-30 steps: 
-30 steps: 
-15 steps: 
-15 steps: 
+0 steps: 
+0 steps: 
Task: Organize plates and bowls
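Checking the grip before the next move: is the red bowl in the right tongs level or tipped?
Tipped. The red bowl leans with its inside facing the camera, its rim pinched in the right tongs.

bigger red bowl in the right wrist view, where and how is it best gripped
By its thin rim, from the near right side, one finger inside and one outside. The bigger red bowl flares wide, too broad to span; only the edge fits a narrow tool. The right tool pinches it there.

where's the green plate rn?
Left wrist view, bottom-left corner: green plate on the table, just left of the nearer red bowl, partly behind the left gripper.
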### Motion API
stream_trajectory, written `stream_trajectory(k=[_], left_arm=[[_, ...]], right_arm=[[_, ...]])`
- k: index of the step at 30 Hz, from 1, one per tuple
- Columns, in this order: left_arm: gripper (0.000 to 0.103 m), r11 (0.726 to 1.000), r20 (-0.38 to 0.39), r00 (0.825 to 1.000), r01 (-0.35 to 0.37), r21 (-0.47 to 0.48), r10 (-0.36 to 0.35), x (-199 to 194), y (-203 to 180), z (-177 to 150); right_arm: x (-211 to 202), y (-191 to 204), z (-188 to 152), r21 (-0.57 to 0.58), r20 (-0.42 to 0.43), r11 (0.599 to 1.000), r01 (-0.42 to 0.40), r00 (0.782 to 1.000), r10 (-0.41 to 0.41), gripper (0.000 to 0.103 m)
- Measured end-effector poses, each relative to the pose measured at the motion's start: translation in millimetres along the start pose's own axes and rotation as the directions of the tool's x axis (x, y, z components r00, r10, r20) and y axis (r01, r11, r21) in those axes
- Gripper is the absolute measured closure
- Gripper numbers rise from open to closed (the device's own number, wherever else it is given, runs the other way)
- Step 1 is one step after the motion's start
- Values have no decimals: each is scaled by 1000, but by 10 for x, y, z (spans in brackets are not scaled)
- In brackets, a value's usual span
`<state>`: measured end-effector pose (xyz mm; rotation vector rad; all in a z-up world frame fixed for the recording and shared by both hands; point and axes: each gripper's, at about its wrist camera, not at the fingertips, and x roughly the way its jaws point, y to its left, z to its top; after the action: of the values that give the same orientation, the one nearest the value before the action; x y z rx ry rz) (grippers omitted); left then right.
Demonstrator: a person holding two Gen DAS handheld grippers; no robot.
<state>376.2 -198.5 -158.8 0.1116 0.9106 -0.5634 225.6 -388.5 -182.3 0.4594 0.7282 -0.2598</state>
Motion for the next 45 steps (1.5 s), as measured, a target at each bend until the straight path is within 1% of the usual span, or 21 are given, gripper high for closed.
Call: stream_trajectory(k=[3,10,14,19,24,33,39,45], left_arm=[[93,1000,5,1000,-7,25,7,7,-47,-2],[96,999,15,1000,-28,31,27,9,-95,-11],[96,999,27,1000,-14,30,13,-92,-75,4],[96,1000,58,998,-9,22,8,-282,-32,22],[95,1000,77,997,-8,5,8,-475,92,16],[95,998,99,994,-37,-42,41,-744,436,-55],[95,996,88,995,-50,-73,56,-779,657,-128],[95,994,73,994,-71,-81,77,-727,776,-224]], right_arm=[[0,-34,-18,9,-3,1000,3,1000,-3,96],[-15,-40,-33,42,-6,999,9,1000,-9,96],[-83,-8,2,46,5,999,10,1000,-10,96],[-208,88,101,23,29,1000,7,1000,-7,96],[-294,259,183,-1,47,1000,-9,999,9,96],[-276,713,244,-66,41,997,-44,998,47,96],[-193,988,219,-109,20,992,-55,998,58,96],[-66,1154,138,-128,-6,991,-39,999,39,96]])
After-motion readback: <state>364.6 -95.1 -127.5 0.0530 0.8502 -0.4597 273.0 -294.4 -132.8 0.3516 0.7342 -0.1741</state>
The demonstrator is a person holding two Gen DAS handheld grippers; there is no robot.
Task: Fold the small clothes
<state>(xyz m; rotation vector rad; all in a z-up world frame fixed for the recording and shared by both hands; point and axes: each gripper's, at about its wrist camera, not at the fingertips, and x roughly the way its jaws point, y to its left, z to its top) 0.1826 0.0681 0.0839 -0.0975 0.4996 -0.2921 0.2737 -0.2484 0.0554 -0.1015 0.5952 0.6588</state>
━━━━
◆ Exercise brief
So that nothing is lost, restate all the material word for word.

◆ Solution to the exercise
-30 steps: 
-30 steps: 
-15 steps: 
-15 steps: 
+0 steps: 
+0 steps: 
Task: Organize plates and bowls
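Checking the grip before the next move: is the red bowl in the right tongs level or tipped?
Tipped. The red bowl leans with its inside facing the camera, its rim pinched in the right tongs.

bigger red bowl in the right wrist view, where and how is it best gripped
By its thin rim, from the near right side, one finger inside and one outside. The bigger red bowl flares wide, too broad to span; only the edge fits a narrow tool. The right tool pinches it there.

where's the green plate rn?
Left wrist view, bottom-left corner: green plate on the table, just left of the nearer red bowl, partly behind the left gripper.
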### Motion API
stream_trajectory, written `stream_trajectory(k=[_], left_arm=[[_, ...]], right_arm=[[_, ...]])`
- k: index of the step at 30 Hz, from 1, one per tuple
- Columns, in this order: left_arm: gripper (0.000 to 0.103 m), r11 (0.726 to 1.000), r20 (-0.38 to 0.39), r00 (0.825 to 1.000), r01 (-0.35 to 0.37), r21 (-0.47 to 0.48), r10 (-0.36 to 0.35), x (-199 to 194), y (-203 to 180), z (-177 to 150); right_arm: x (-211 to 202), y (-191 to 204), z (-188 to 152), r21 (-0.57 to 0.58), r20 (-0.42 to 0.43), r11 (0.599 to 1.000), r01 (-0.42 to 0.40), r00 (0.782 to 1.000), r10 (-0.41 to 0.41), gripper (0.000 to 0.103 m)
- Measured end-effector poses, each relative to the pose measured at the motion's start: translation in millimetres along the start pose's own axes and rotation as the directions of the tool's x axis (x, y, z components r00, r10, r20) and y axis (r01, r11, r21) in those axes
- Gripper is the absolute measured closure
- Gripper numbers rise from open to closed (the device's own number, wherever else it is given, runs the other way)
- Step 1 is one step after the motion's start
- Values have no decimals: each is scaled by 1000, but by 10 for x, y, z (spans in brackets are not scaled)
- In brackets, a value's usual span
`<state>`: measured end-effector pose (xyz mm; rotation vector rad; all in a z-up world frame fixed for the recording and shared by both hands; point and axes: each gripper's, at about its wrist camera, not at the fingertips, and x roughly the way its jaws point, y to its left, z to its top; after the action: of the values that give the same orientation, the one nearest the value before the action; x y z rx ry rz) (grippers omitted); left then right.
Demonstrator: a person holding two Gen DAS handheld grippers; no robot.
<state>376.2 -198.5 -158.8 0.1116 0.9106 -0.5634 225.6 -388.5 -182.3 0.4594 0.7282 -0.2598</state>
Motion for the next 45 steps (1.5 s), as measured, a target at each bend until the straight path is within 1% of the usual span, or 21 are given, gripper high for closed.
Call: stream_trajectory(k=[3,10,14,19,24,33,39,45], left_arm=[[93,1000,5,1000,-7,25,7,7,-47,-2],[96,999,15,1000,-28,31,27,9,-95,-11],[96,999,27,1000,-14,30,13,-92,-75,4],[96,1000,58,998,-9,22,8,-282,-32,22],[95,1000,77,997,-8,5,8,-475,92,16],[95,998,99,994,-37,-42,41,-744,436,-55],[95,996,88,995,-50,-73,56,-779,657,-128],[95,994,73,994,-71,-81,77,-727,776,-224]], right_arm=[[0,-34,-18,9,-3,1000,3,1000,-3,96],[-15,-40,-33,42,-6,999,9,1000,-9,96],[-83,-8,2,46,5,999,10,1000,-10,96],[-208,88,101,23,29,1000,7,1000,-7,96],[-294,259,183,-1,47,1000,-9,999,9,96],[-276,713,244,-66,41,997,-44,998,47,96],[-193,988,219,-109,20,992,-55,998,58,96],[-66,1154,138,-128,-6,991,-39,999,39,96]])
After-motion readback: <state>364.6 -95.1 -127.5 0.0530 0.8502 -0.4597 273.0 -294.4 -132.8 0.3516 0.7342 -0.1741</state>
The demonstrator is a person holding two Gen DAS handheld grippers; there is no robot.
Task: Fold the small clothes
<state>(xyz m; rotation vector rad; all in a z-up world frame fixed for the recording and shared by both hands; point and axes: each gripper's, at about its wrist camera, not at the fingertips, and x roughly the way its jaws point, y to its left, z to its top) 0.1826 0.0681 0.0839 -0.0975 0.4996 -0.2921 0.2737 -0.2484 0.0554 -0.1015 0.5952 0.6588</state>

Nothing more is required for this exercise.